-- Data shown --
== Segment start ==
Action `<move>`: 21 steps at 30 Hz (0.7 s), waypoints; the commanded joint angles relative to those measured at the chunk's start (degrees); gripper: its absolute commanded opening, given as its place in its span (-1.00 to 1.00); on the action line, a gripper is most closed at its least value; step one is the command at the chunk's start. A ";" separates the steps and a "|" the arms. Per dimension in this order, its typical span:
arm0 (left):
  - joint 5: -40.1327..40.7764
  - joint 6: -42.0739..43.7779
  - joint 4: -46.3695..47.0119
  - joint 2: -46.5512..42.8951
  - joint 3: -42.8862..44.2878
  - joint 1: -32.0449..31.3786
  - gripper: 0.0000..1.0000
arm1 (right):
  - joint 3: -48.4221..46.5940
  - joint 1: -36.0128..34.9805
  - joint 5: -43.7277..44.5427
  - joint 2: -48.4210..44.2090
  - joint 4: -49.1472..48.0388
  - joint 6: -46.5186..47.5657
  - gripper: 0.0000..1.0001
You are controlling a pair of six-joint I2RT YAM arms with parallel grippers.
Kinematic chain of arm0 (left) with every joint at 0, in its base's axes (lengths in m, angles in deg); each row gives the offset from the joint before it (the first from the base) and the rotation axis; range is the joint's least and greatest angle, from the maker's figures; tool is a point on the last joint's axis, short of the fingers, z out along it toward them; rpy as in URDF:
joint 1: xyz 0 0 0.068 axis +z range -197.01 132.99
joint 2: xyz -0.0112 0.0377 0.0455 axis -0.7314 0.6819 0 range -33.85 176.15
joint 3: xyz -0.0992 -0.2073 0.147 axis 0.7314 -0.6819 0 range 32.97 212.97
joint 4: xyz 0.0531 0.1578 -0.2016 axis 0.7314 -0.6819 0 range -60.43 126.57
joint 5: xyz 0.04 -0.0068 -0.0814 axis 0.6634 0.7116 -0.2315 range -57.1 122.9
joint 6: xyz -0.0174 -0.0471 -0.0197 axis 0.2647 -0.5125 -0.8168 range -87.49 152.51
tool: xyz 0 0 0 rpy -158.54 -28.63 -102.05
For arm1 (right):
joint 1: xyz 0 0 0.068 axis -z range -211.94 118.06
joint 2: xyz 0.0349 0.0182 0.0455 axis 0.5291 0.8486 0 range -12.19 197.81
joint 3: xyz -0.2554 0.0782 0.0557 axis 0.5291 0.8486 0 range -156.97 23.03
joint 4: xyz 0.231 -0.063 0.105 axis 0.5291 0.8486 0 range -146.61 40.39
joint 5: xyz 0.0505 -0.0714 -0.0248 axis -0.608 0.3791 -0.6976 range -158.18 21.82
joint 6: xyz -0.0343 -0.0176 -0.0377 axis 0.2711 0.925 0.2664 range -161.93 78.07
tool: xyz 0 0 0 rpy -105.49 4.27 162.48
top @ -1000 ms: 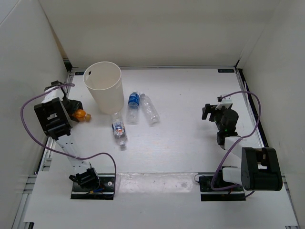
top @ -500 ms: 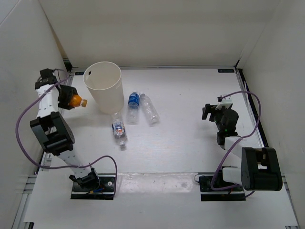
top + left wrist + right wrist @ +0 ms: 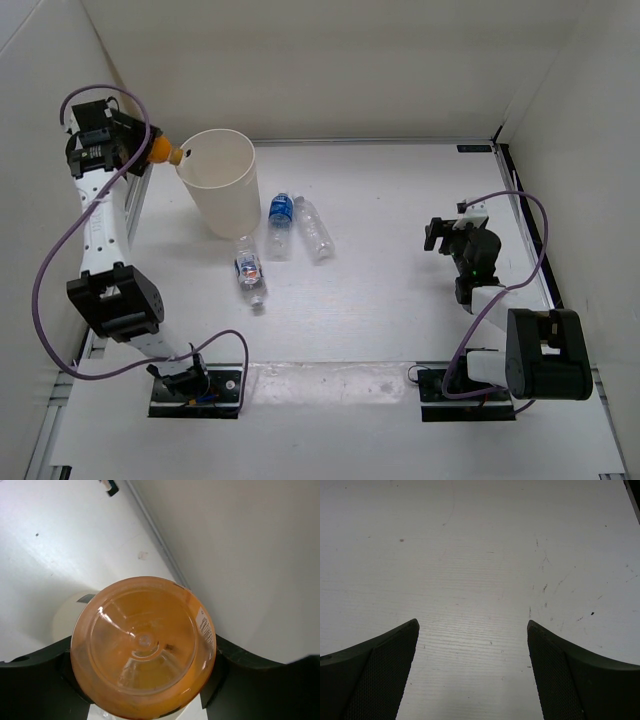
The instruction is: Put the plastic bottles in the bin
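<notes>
Grip first: my left pincer (image 3: pixel 138 150) is closed on the small orange bottle (image 3: pixel 160 150), raised at the upper left of the overhead frame. The bottle lies sideways, its cap pointing right and reaching the left edge of the bin (image 3: pixel 225 200) at its rim. From my left wrist, the bottle's round base fills the lower centre, with a black finger pressed against each side. Right of the bin, on the table (image 3: pixel 380 290), the blue-labelled bottle (image 3: pixel 280 212) and the unlabelled bottle (image 3: pixel 315 232) lie side by side. The red-and-blue-labelled bottle (image 3: pixel 249 268) lies just below them, near the bin's foot. Far over at the right of the frame, my right pincer (image 3: pixel 447 233) hangs with its jaws spread wide, holding nothing, bare tabletop under it.
</notes>
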 commanded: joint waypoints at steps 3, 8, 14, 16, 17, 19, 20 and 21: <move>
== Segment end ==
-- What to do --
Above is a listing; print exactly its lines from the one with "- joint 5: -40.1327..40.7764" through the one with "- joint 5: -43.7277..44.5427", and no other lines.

-- Exercise response --
  - joint 5: -40.1327..40.7764
  - joint 6: -42.0739..43.7779
  - joint 4: -46.3695..47.0119
  - joint 2: -46.5512..42.8951
  - joint 3: -42.8862..44.2878
  - joint 1: -32.0449..31.3786
  - gripper: 0.0000..1.0000
arm1 (right):
  - joint 3: -48.4221..46.5940
  - joint 1: -36.0128..34.9805
  - joint 5: -43.7277..44.5427

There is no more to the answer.